_How to complete this task:_ If a line in the entries below holds the string "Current", copy it.

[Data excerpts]
((

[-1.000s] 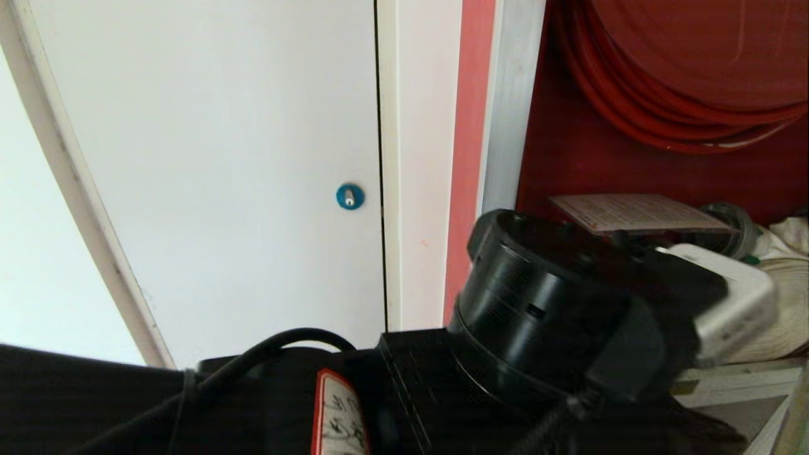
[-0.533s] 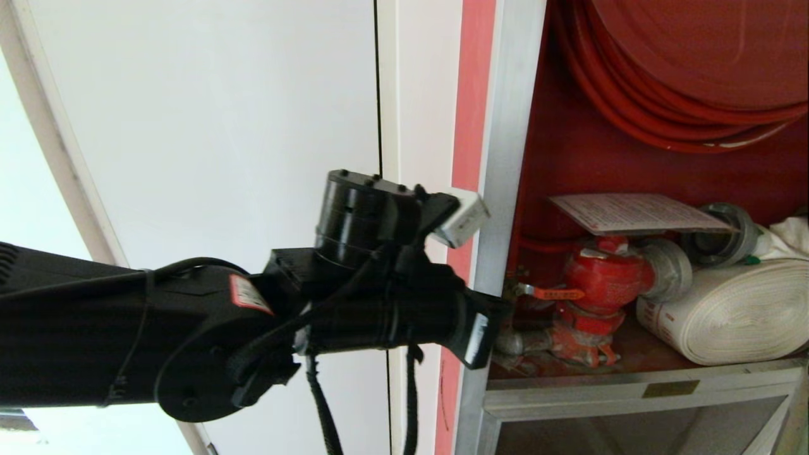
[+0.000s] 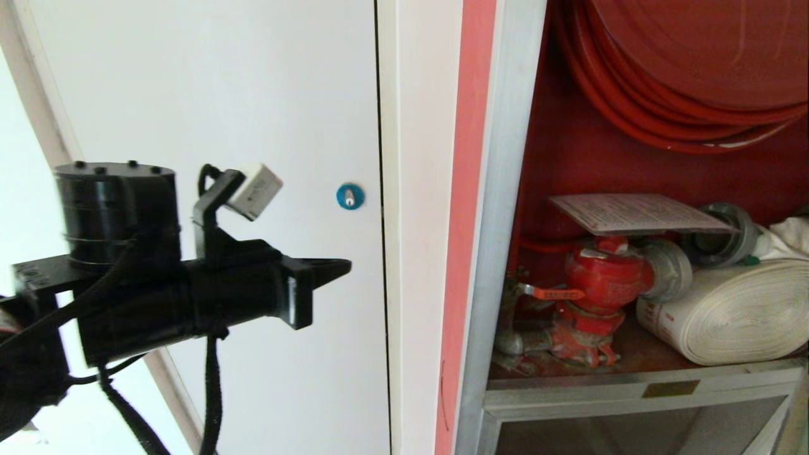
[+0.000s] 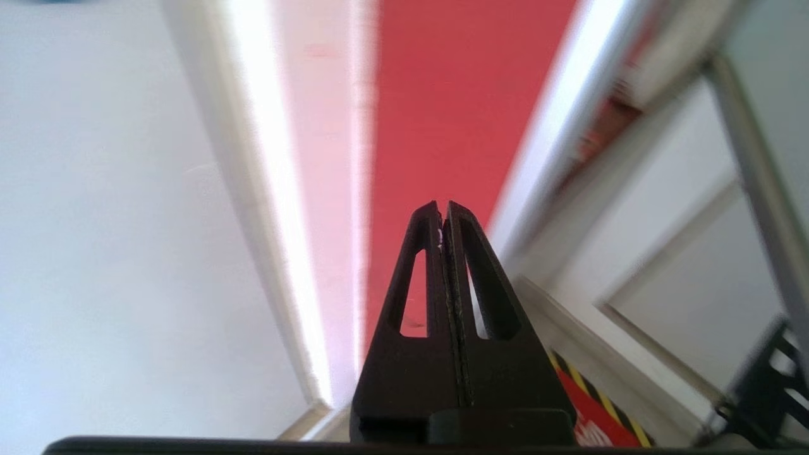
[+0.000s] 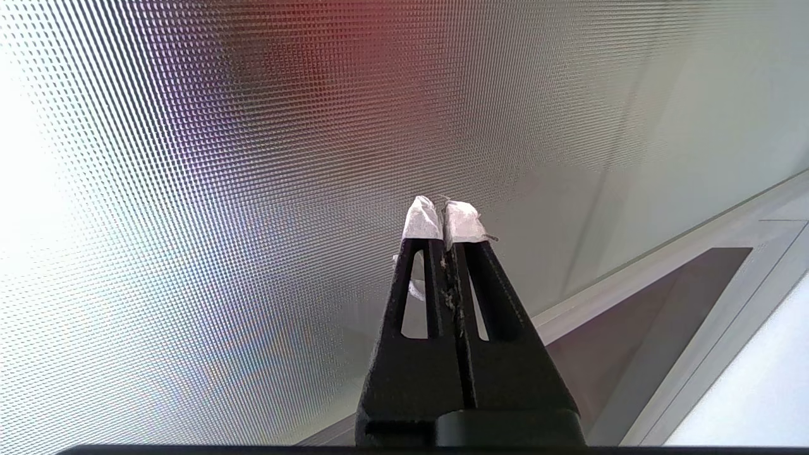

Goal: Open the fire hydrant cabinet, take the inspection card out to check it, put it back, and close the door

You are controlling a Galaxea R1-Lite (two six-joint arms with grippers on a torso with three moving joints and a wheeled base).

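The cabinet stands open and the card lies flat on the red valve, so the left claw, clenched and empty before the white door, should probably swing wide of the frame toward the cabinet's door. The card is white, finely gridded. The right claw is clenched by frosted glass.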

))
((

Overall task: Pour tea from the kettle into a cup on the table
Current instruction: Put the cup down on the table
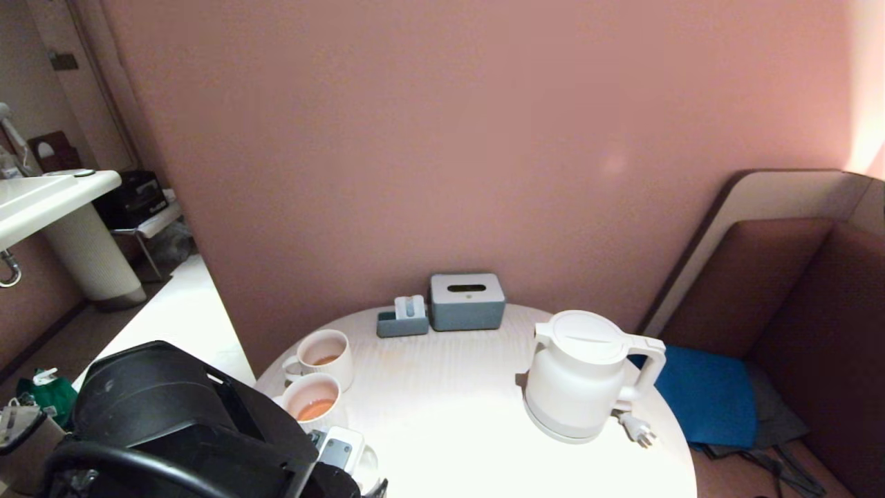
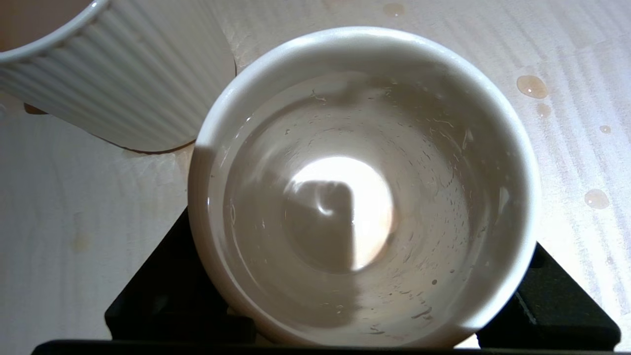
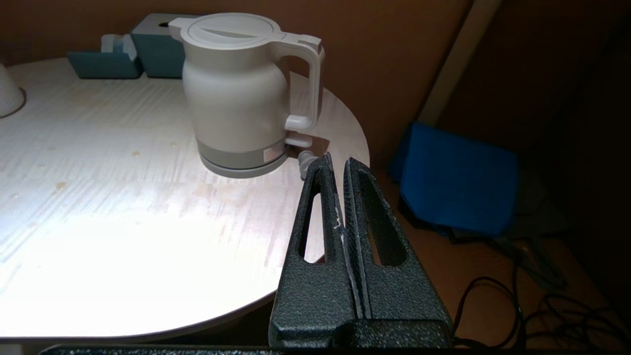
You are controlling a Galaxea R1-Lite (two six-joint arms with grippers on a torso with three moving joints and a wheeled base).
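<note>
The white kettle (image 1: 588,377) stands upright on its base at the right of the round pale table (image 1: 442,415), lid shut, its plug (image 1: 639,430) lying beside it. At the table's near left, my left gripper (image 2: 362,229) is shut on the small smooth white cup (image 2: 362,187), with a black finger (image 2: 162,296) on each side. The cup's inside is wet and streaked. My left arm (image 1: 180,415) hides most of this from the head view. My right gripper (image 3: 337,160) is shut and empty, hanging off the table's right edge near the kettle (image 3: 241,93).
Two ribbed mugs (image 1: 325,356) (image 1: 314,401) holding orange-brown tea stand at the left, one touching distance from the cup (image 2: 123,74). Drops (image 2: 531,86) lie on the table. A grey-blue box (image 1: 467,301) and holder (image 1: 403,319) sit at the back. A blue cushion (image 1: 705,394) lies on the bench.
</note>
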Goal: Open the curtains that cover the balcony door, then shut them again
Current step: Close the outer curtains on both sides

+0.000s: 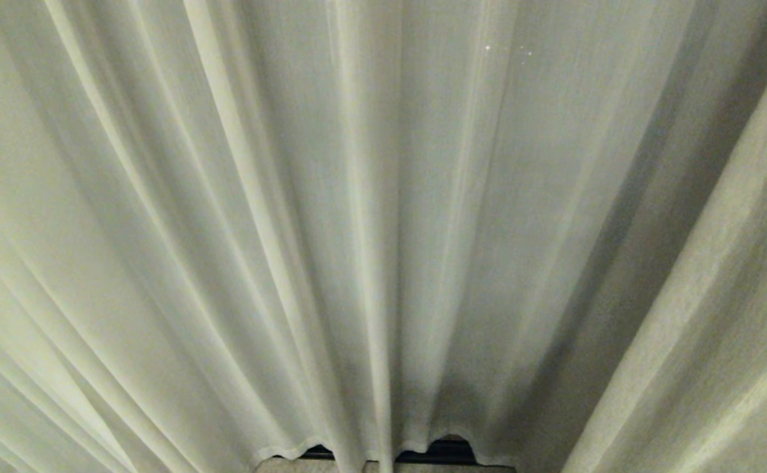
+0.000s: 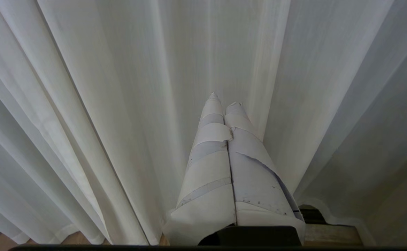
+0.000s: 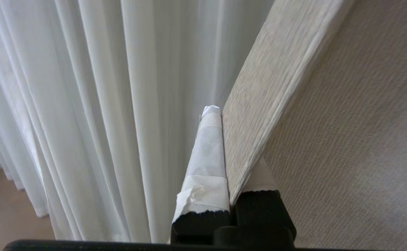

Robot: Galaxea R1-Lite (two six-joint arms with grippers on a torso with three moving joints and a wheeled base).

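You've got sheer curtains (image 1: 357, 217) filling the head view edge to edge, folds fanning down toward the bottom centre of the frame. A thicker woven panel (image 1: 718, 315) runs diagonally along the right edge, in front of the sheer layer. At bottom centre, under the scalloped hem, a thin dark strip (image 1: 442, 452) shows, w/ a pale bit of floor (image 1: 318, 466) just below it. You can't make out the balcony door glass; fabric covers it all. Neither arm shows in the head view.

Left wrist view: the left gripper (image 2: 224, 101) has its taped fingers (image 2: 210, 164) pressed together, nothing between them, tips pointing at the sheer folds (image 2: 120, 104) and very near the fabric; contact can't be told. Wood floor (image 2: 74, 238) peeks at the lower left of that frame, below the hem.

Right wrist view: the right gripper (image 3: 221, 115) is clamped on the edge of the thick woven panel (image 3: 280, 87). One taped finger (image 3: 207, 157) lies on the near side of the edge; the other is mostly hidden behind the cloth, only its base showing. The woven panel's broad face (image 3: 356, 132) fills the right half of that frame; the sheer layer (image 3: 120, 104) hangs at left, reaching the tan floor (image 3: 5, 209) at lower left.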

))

_Response to this task:_
Current instruction: Put the cup down on the table
Current step: Close the outer curtains on both sides

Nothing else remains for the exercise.